Por daniela.lima

Rio - A história de Ricardo Cota com a Sétima Arte é antiga. Lá se vão 31 anos de vida ligados ao cinema. Formado em Jornalismo pela Universidade Estadual do Rio de Janeiro (Uerj) e em Cinema pela Universidade Federal Fluminense (UFF), Cota é o novo colunista do DIA. A partir de amanhã, ele assina ‘Cinelândia’, prometendo seguir um caminho diferente da maioria. “A coluna não vai se prender aos lançamentos. Terá uma atenção maior com o cinema nacional. Estou muito feliz, pois é uma versão diferente do usual; uma crônica, uma coisa mais solta. Isso dá uma ligação sentimental com o cinema que, para mim, é a base de tudo”, diz.

Ricardo Cota posa no tradicional Cine JoiaJosé Pedro Monteiro / Agência O Dia


E, para quem não sabe, Ricardo Cota está, na verdade, voltando ao DIA depois de 22 anos. Em 1988, ele começou na casa como interino na coluna de cinema assinada por Nelson Hoineff e Wilson Cunha. “Foi o primeiro jornal de grande circulação em que trabalhei. Cacá Diegues, em seu último livro, cita uma das críticas que escrevi no DIA, sobre o filme ‘Dias Melhores Virão’. Acredito que não seja um retorno, porque nunca deixei de estar próximo. Mas a grande novidade é poder ter um espaço para falar de cinema sem o compromisso dos lançamentos semanais. Isso que achei bacana. Claro que vamos falar do que está em cartaz, mas essa não é a preocupação. A ideia é mostrar como o cinema toca as nossas vidas”, ressalta.

Depois do DIA, o crítico foi para o ‘Jornal do Brasil’, onde trabalhou por dez anos. Também foi editor da revista ‘Cinemin’, participou como debatedor do programa ‘Sem Censura’ (comentando filmes) e foi autor de três cursos no Centro Cultural Banco do Brasil que tinham como temas grandes diretores.

Do cinemão, Ricardo Cota é fã de clássicos. ‘Cantando na Chuva’, de 1952, de Stanley Donen e Gene Kelly, e ‘Crepúsculo dos Deuses’, de 1950, de Billy Wilder, são seus longas favoritos. Entre os diretores, ele destaca Almodóvar e Woody Allen.

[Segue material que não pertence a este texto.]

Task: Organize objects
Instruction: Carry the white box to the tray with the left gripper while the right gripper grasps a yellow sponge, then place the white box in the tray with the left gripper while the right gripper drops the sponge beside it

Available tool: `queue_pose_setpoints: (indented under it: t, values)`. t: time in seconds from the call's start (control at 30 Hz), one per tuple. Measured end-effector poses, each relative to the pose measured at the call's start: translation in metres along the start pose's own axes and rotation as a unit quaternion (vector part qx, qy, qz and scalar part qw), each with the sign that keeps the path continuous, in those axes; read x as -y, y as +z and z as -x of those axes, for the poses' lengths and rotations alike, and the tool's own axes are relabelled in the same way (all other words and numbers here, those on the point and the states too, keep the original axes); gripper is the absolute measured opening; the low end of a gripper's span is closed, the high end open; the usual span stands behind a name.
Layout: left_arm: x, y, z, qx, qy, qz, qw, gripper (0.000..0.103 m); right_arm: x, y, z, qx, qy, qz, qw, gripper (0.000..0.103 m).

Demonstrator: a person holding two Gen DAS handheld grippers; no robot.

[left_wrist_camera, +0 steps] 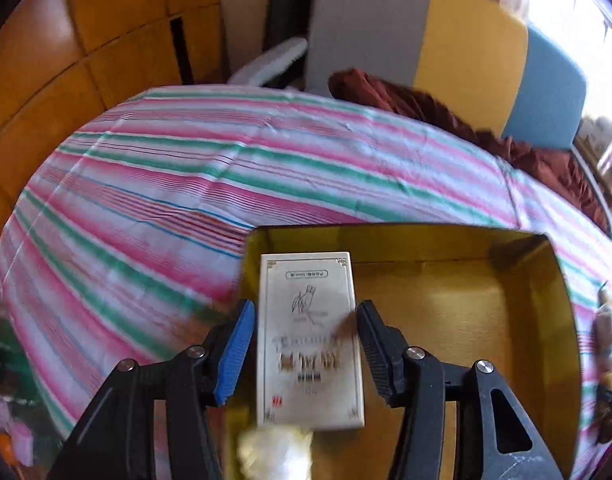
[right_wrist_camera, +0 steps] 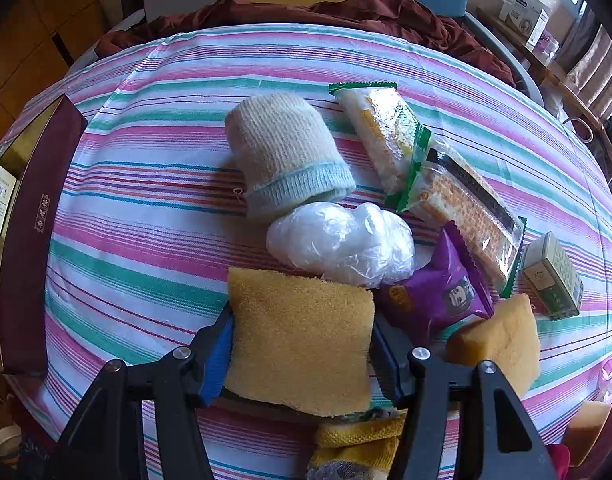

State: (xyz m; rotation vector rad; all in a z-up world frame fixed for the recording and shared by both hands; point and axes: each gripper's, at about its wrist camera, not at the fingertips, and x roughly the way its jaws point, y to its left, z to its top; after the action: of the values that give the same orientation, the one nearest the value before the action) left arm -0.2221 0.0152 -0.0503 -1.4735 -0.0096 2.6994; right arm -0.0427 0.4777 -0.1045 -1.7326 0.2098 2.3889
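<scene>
1. Your left gripper [left_wrist_camera: 304, 344] is hovering over the gold-lined box [left_wrist_camera: 517, 280], its fingers released; the white carton [left_wrist_camera: 307, 340] is lying between them on the box floor, gaps showing on both sides.
2. Your right gripper [right_wrist_camera: 302, 344] is clenching the yellow sponge [right_wrist_camera: 302, 340] above the striped sheet [right_wrist_camera: 146, 216].
3. Snack packets [right_wrist_camera: 425, 172] are lying just beyond.

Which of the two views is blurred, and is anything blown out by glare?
Left wrist view: motion-smeared, the striped bedsheet streaked and the white box's print soft; window at top right blown out. Right wrist view: sharp, evenly lit, the yellow sponge crisp; only fisheye bending at the edges.
</scene>
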Motion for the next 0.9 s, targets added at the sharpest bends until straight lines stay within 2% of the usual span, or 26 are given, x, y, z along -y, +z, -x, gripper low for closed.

À maior parte dos filmes o crítico assiste em casa. “São quatro ou cinco por semana. Queria que fosse um por dia, mas o tempo é corrido. Hoje, o que me tira de casa é Almodóvar, Woody Allen e qualquer documentário; todos me interessam. Os últimos que chamaram minha atenção foram ‘Elena’, de Petra Costa, que conta a história da própria irmã, que foi viver nos Estados Unidos; e ‘Life Itself’, de Steve James, sobre um crítico de cinema chamado Roger Ebert. Tive a oportunidade de assistir em Cannes e, acredito, tem grandes chances de concorrer ao Oscar de Melhor Documentário ano que vem”, conta.

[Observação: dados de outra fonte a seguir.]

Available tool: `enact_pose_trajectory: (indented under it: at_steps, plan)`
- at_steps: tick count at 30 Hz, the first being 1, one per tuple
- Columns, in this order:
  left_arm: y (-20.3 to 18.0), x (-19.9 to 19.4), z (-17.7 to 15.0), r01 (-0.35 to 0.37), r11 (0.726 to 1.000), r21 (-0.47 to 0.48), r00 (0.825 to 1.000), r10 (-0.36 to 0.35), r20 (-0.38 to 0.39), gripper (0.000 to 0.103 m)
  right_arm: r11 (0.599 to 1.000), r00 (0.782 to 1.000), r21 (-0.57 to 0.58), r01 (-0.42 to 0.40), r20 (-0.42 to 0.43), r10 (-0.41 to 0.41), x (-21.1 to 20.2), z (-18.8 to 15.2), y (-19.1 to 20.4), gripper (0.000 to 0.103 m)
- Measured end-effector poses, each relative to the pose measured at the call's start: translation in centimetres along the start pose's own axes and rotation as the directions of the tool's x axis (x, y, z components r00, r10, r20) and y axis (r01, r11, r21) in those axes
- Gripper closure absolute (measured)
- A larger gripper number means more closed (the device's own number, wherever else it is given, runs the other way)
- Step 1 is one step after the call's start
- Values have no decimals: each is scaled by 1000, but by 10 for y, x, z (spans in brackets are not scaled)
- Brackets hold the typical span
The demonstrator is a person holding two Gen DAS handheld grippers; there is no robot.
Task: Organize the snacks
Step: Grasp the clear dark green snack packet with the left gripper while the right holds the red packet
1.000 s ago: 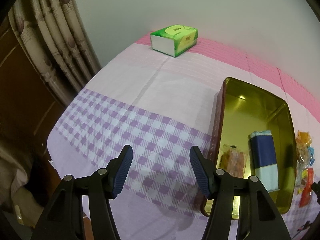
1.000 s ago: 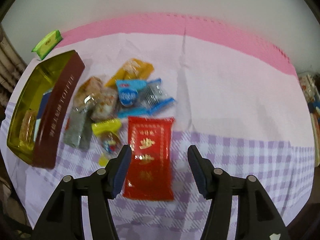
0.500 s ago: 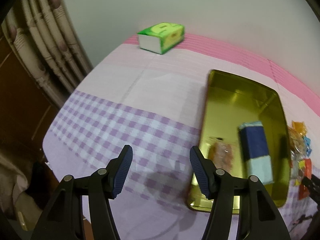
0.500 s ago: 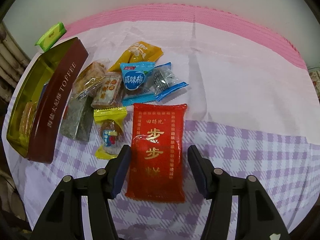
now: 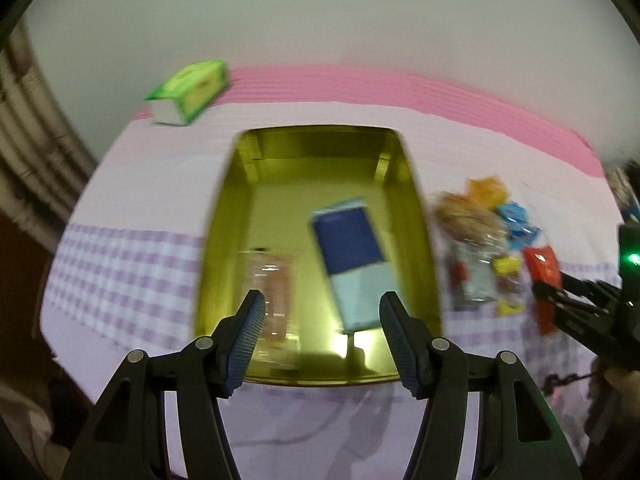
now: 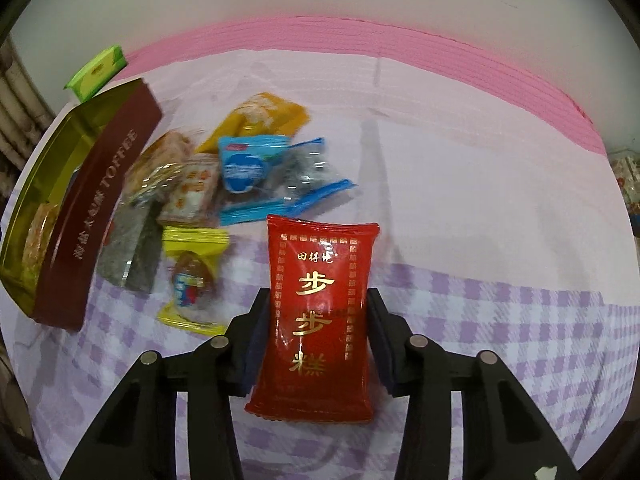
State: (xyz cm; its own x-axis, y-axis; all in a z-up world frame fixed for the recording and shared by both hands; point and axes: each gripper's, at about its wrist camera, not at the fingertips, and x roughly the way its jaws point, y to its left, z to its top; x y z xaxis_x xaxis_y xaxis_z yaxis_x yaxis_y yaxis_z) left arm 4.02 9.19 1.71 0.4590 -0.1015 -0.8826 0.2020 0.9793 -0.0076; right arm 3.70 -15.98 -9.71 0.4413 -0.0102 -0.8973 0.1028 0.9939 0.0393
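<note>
My right gripper (image 6: pixel 318 344) is shut on a red snack packet (image 6: pixel 320 304) with gold characters, gripping its two long sides. Left of it lie several loose snacks: a yellow candy (image 6: pixel 192 280), a grey packet (image 6: pixel 130 252), blue packets (image 6: pixel 256 172) and an orange packet (image 6: pixel 260 118). The gold tin (image 5: pixel 320 152) with a brown "TOFFEE" side (image 6: pixel 96 216) holds a blue packet (image 5: pixel 352 256) and a clear-wrapped biscuit (image 5: pixel 276 292). My left gripper (image 5: pixel 322 340) is open and empty, above the tin's near end. The right gripper also shows at the right edge of the left wrist view (image 5: pixel 576 312).
A green tissue pack (image 5: pixel 188 90) sits at the back left of the table. The tablecloth (image 6: pixel 480 160) is pink at the back and purple-checked in front. A curtain (image 5: pixel 28 160) hangs at the left. More packets (image 6: pixel 626 176) lie at the far right edge.
My right gripper has moved forward and closed on the red packet. My left gripper has swung right, from beside the tin to over it, still open.
</note>
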Motion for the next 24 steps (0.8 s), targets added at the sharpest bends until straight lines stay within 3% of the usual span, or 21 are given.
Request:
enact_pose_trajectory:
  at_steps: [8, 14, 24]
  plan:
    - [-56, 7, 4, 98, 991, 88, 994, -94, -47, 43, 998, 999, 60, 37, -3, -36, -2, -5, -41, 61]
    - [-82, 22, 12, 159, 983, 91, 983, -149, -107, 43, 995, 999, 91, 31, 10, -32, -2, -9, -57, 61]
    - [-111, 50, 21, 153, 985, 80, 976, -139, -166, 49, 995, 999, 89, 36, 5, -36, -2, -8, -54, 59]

E sobre o cinema nacional, Cota é quase só elogios. “A afirmação no mercado e a grande diversidade de títulos são os pontos mais positivos. Em contrapartida, acho que é possível melhorar a constância das exibições. Embora tenhamos muitas produções, leva-se muito tempo entre um filme e outro”, avalia.

A falta de investimento em infraestrutura é outro ponto crucial na opinião do crítico. “Ao mesmo tempo em que temos uma demanda enorme para o cinema, vemos muitas salas de rua fechando suas portas. E há uma reação dos espectadores. Por que os espaços estão diminuindo se há tanto público? Não sei dizer. Mas meu palpite, no caso das salas de rua, é que falta investimento para a modernização. Os cinemas de rua precisam se modernizar, pois, caso contrário, as pessoas vão continuar lotando os shoppings. O público está mais exigente”, afirma Cota, fazendo um pouco de suspense sobre o tema da primeira coluna. “Vamos falar sobre o cinema nacional. É só o que posso adiantar. Espero que todos gostem, pois será um espaço muito interessante”.